To be clear, I am not suggesting that heterosexual men want to fuck teenage boys. I am suggesting that that notion is deeply upsetting to most men, and supported with evidence roughly as good as the evidence behind many of Heartiste’s claims, and the fact that he hasn’t come up with this idea seems to suggest that he’s avoiding ideas he finds personally offensive and threatening and therefore he should stop gloating about how much better he is than all those other people who avoid personally offensive, threatening statements. If he begins to argue in favor of men being pederasts, then I shall certainly retract my previous statements.

B. I am a confused and lost Return of Kings reader.

I am deeply concerned about several factual inaccuracies on your blog.

First, dating girls with eating disorders is not a good way to get to date someone who is agreeable and goes along with whatever you say. Mentally ill girls, in general, are not good people to date if you want a low-drama relationship.

Second, demisexuals are only sexually attracted to people once they have an emotional connection to the person. While in general sex-positive people tend to use more weird labels and thus be more into casual sex (you’re welcome, by the way) and the indicator you’re looking for are correct, if you are aiming for casual sex on the first date, I highly advise you to avoid demisexuals.

Third, if you want to reduce your rate of false accusations of rape, it would be helpful if you stopped having sex with girls when they say ‘no’ first. I guarantee you that if you try this strategy it will reduce your rate of being accused of rape tremendously. It also seems to me that a girl who says “no” when she doesn’t mean “no” is not going to give you the peaceful, low-drama relationship you’re dating girls with eating disorders for. It seems like it would be wise to filter those girls out by not having sex with people who have said they don’t want sex.

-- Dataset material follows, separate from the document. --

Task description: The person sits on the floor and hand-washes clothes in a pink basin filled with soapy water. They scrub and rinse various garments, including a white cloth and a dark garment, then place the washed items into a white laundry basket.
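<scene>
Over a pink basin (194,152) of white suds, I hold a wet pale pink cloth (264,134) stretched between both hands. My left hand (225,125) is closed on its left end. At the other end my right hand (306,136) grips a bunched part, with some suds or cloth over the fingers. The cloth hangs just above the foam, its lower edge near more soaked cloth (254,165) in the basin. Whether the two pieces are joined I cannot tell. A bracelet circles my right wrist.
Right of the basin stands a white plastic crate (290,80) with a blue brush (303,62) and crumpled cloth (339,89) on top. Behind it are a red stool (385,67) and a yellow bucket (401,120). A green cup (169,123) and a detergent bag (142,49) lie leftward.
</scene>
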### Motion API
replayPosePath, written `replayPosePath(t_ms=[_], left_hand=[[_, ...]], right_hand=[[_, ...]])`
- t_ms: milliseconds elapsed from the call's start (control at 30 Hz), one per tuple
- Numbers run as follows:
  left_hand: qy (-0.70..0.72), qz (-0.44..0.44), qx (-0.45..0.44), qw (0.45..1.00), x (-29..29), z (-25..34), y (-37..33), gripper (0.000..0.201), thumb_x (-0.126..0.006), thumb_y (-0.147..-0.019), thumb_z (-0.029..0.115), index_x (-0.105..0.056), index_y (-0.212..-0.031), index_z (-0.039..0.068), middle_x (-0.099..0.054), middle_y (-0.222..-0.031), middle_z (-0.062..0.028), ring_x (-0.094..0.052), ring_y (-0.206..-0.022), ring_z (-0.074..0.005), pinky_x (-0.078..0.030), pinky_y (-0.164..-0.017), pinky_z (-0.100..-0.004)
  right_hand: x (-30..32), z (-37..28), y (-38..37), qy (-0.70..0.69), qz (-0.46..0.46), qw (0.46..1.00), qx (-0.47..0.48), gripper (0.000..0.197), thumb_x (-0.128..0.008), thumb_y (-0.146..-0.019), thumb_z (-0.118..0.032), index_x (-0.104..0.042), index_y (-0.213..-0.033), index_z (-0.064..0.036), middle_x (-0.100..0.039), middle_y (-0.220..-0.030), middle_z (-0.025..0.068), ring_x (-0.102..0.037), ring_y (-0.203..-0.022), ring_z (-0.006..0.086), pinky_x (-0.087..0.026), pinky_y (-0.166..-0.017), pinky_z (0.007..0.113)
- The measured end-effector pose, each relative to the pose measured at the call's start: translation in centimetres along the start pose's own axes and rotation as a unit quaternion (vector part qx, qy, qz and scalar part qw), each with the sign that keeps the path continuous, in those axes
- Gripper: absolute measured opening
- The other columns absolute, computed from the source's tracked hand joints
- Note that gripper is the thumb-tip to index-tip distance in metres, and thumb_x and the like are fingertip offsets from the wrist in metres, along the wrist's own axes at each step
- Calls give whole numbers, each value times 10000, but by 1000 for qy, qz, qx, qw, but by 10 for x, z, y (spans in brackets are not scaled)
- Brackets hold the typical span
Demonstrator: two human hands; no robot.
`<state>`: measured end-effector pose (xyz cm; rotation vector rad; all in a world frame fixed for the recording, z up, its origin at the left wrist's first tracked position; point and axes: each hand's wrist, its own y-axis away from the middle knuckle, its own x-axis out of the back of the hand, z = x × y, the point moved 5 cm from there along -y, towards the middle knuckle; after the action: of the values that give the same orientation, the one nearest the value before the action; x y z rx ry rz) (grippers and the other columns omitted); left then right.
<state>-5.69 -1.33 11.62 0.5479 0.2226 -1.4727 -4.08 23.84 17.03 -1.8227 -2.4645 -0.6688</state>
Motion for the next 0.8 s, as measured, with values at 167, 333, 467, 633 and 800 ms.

Fourth, I empathize with your desire to date strippers. Stippers are awesome! And it is really easy to think “well, where are strippers? They are in the strip club!” Pretty much every girl in a strip club is a stripper; while some of the girls in a grocery store are strippers, you might end up asking out a non-stripper on accident, and then where would you be? Not dating strippers, is where! Unfortunately, strippers are at work! Their actual job is to make you think that you are going to have sex with them if you pay them money. If you hit on them at work, you will be put into the category “client,” and if you don’t pay for a dance, the category “terrible, timewasting client.” Instead, you should look for strippers in a place where there are a lot of strippers and they are not at work. (Anecdotally, this place is White Wolf games. However, my data on this comes from Portland and it might just be that literally everywhere in Portland is full of strippers.)

C. Okay, where should I get dating advice from?

I sympathize with your problem, O Lonely Men of the World! Most dating advice is really terrible and written by people who think that the world is a just place and nice people are rewarded and you should just be yourself. Worse, a lot of it is written by feminists. Feminists are good at many things, but they are not good at giving men dating advice. Most of the time their dating advice is like “here are the thirty thousand ways that if you hit on someone you are misogynist, memorize them all and you have a chance of not being EVIL.”

I find myself impressed by Eric S Raymond’s Sex Tips for Geeks. Although I disagree with most of the evopsych, it is honest that people are totally shallow and that expensive clothes, lifting weights, and growing out your hair help. A pickup-knowledgeable friend recommends Mark Manson and The Art of Charm. I haven’t read them and can’t vouch, but my friend is a pretty ethical and charming guy.